According to the Centers for Disease Control and Prevention (CDC), more than 1 in 4 adults (18+) in the U.S. have some type of disability. There are 6 functional disability types (listed from highest to lowest in prevalence): mobility, cognition (which includes mental health), independent living, hearing, vision, and self-care. These disabilities affect all demographics but are more prevalent in women and certain ethnic groups.
Mental health conditions, like anxiety disorders, depression, and bipolar disorder, are classified as disabilities. Furthermore, individuals with other types of disabilities (including physical and learning disabilities) are at higher risk for mental health conditions, substance misuse, and suicide.
- Adults with disabilities report experiencing frequent mental distress almost 5 times as often as adults without disabilities.
- People living with physical disabilities are at least 3 times more likely to experience depression than the general population.
- People with disabilities are more likely to have mental health conditions and people experiencing mental health challenges are more likely to report a disability.
- Individuals with disabilities are more likely to have substance use disorder and less likely to get help for those disorders because access to appropriate healthcare is limited.
- People with disabilities are 4 times more likely to have attempted suicide than those without a disability.
- More than one-third of people with disabilities report they’ve experienced discrimination. That number increases to 44% for those with visible disabilities.
There are several reasons why people with disabilities are at higher risk for mental health challenges, including discrimination, unemployment and financial insecurity, lack of social support, diminished quality of life, and lack of access to mental health care. Children with disabilities are 2 to 3 times more likely to be bullied, and are 3 times more likely to be victims of rape or sexual assault than children without disabilities. More than one-third of people with disabilities report they’ve experienced discrimination and that number increases to 44% for those with disabilities that are visible.
Additionally, society is built in a way that often creates challenges for people with disabilities. For example, even 30 years after the American Disability Act (ADA) was passed, many buildings and societal structures like the New York City subway system are still not accessible for people with physical disabilities.

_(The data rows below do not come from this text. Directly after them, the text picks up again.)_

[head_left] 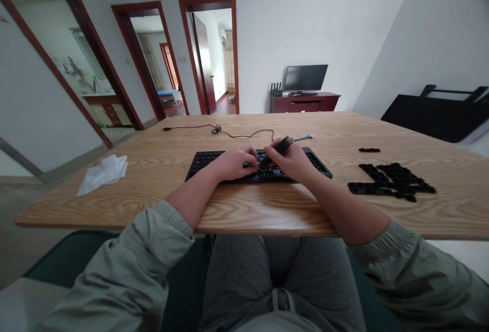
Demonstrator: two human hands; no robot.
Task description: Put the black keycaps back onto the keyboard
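Observation:
A black keyboard (204,159) lies in front of me near the table's front edge. Part of its middle and right shows bare switch spots without keycaps. My left hand (239,163) rests over the middle of it, fingers curled and pinched around a small black piece (248,165), which looks like a keycap. In my right hand (292,160) is a thick, dark-handled tool (283,144), gripped like a pen and slanting down to the keys. Its kind is unclear, since my fingers cover much of it. Loose black keycaps (397,176) lie grouped to the right.
A thin blue stick with a pale end (303,138) lies behind the keyboard. The knotted cable (244,136) runs back and left across the wooden table (153,199). White crumpled tissue (103,173) sits at left; a short black strip (369,149) lies at right.

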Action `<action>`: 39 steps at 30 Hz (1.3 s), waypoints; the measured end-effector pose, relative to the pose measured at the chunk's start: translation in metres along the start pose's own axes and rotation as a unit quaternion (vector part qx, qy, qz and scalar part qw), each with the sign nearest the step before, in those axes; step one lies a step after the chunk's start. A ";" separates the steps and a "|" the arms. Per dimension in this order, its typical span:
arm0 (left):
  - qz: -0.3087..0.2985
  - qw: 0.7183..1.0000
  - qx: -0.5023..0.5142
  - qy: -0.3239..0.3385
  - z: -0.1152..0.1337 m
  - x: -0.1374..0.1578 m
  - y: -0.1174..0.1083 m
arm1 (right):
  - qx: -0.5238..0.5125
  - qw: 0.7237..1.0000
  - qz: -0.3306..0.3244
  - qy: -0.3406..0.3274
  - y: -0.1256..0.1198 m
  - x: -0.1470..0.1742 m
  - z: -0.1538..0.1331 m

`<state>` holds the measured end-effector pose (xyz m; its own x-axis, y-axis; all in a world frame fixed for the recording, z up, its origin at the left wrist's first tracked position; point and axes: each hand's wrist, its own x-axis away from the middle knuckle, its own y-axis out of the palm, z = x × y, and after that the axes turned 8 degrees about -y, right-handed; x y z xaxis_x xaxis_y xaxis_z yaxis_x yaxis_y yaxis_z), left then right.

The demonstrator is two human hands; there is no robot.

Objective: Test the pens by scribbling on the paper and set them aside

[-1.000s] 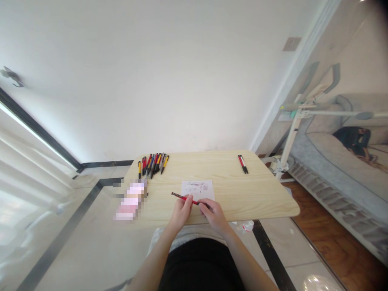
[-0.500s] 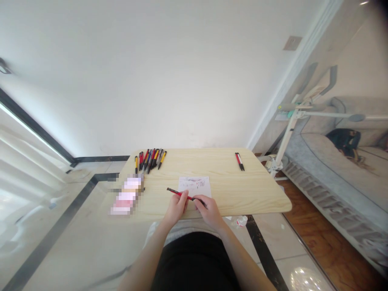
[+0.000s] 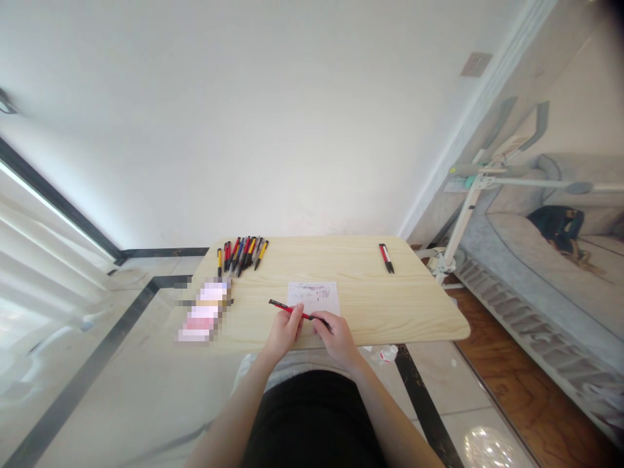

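Observation:
A red pen with black ends [image 3: 281,305] is held sideways just over the near edge of the table. My left hand [image 3: 285,331] is closed around its red barrel, thumb on top. The fingers of my right hand [image 3: 337,337] pinch the black end of the same pen. Right behind the hands lies a white sheet of paper [image 3: 313,292] with dark scribbles on it, its near edge partly covered by my fingers.
Several pens [image 3: 241,255] lie bunched at the table's back left. Two more pens [image 3: 386,258] lie side by side at the back right. A pixelated pinkish item [image 3: 203,312] sits at the left edge. The light wooden table [image 3: 404,312] stands against a wall.
The view has shifted very slightly. Both hands keep the same hold on the pen, with no clear movement.

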<state>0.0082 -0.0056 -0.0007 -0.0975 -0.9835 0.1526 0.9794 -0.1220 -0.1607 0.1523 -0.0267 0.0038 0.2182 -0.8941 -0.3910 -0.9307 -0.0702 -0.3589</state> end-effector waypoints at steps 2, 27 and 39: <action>0.001 1.000 0.005 -0.004 0.002 0.000 0.000 | -0.001 1.000 0.000 -0.001 0.000 0.001 0.000; 0.028 0.991 0.132 -0.006 -0.005 -0.003 -0.004 | -0.060 0.995 0.034 0.066 0.004 0.001 0.001; 0.023 0.994 0.105 -0.011 -0.001 -0.001 -0.004 | -0.022 0.998 0.026 0.045 0.002 0.001 0.000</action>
<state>0.0041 -0.0038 -0.0009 -0.0499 -0.9839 0.1715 0.9983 -0.0438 0.0393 0.1510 -0.0282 0.0031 0.1433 -0.9334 -0.3291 -0.9524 -0.0396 -0.3023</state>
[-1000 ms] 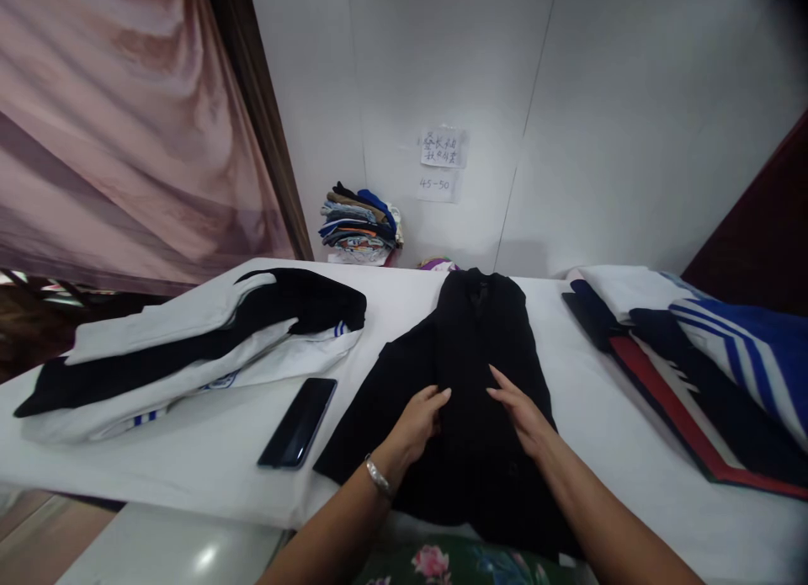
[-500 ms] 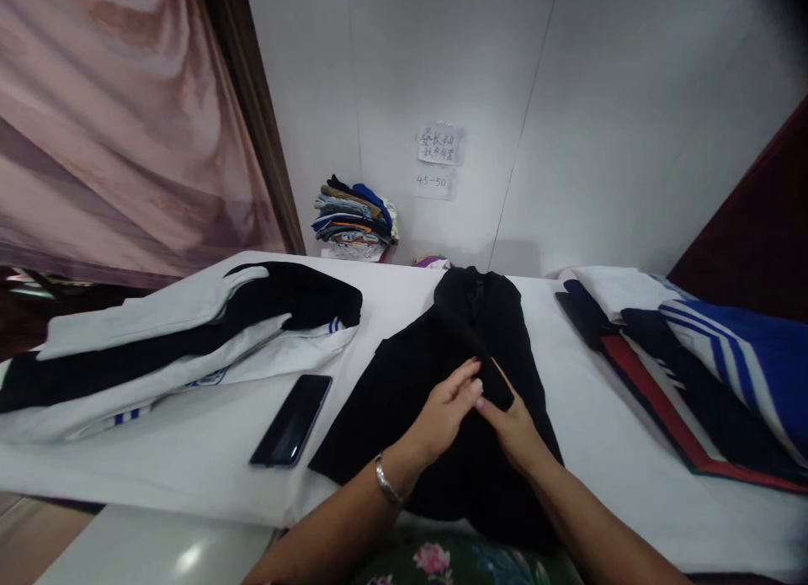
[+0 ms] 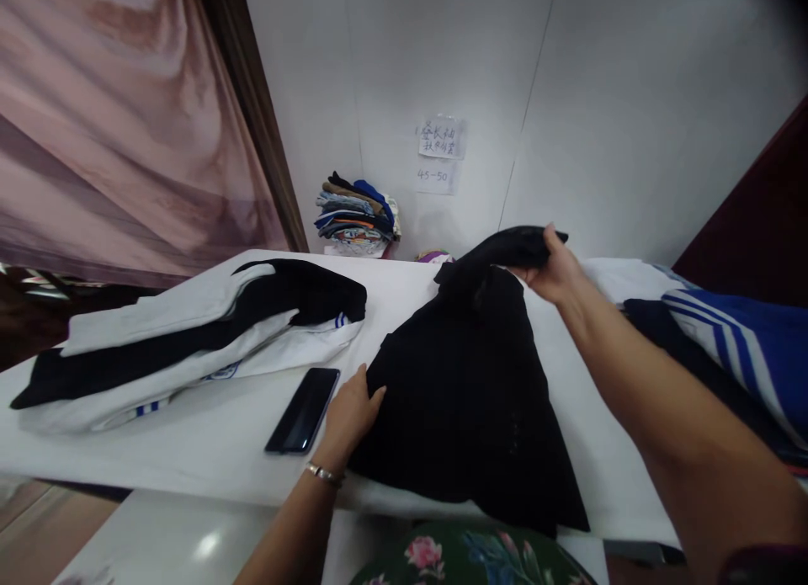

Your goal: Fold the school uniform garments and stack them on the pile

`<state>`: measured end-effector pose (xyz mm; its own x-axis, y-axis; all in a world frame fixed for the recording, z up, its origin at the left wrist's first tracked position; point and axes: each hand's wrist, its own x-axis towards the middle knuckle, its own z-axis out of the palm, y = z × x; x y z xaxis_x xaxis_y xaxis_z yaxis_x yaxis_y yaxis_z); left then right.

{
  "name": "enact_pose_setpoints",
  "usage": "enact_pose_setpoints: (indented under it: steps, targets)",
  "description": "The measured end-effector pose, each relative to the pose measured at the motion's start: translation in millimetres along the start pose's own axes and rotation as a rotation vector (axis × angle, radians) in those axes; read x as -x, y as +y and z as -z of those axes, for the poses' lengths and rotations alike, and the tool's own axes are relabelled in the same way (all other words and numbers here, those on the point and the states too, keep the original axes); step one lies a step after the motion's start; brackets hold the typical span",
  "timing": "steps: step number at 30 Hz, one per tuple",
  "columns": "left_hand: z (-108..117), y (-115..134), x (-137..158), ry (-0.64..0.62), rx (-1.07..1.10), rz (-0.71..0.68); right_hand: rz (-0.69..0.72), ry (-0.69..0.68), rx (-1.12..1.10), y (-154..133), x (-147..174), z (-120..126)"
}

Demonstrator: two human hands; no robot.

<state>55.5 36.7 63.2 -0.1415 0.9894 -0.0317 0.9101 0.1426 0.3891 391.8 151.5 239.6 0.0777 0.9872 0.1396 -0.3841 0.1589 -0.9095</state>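
A black jacket (image 3: 467, 400) lies spread on the white table in front of me, its lower edge close to my body. My right hand (image 3: 555, 269) is closed round a black sleeve (image 3: 511, 247), lifted above the far right end of the jacket. At the jacket's left edge, my left hand (image 3: 354, 410) has its thumb on top of the fabric, and its other fingers are partly hidden at the edge. Just left of that hand lies a dark phone (image 3: 303, 410), flat on the table.
White and black garments (image 3: 189, 341) lie loosely layered on the left of the table (image 3: 246, 471). To the right are folded clothes, a blue striped one (image 3: 751, 349) among them. A clothes stack (image 3: 357, 215) stands beyond the far edge, below a wall sign (image 3: 440, 139).
My hands were together over the middle of the jacket. The right has moved up and right, raising the sleeve; the left has moved to the jacket's left edge.
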Motion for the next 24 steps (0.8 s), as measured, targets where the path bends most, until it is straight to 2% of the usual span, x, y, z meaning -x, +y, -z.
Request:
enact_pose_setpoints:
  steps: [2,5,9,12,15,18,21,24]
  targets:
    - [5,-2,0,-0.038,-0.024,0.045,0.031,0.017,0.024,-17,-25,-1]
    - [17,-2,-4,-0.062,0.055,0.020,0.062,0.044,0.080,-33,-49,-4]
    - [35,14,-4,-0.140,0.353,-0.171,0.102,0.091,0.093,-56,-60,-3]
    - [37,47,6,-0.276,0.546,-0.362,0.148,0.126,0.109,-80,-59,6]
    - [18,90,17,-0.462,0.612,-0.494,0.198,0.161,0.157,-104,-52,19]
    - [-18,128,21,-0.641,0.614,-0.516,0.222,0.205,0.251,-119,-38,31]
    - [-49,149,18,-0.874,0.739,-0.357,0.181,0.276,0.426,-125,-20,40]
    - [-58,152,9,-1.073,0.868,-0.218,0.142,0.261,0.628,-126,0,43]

In particular, financial hardship is a risk factor for people with disabilities. Even before the COVID-19 pandemic, just 37.6% of working-age people (18 to 64) with disabilities were employed, despite the fact that 70% of working-age people with disabilities would prefer to be working. People with disabilities are much more likely to experience material hardship like food insecurity, inability to pay bills, and inability to afford medical care, than people without disabilities at the same income levels.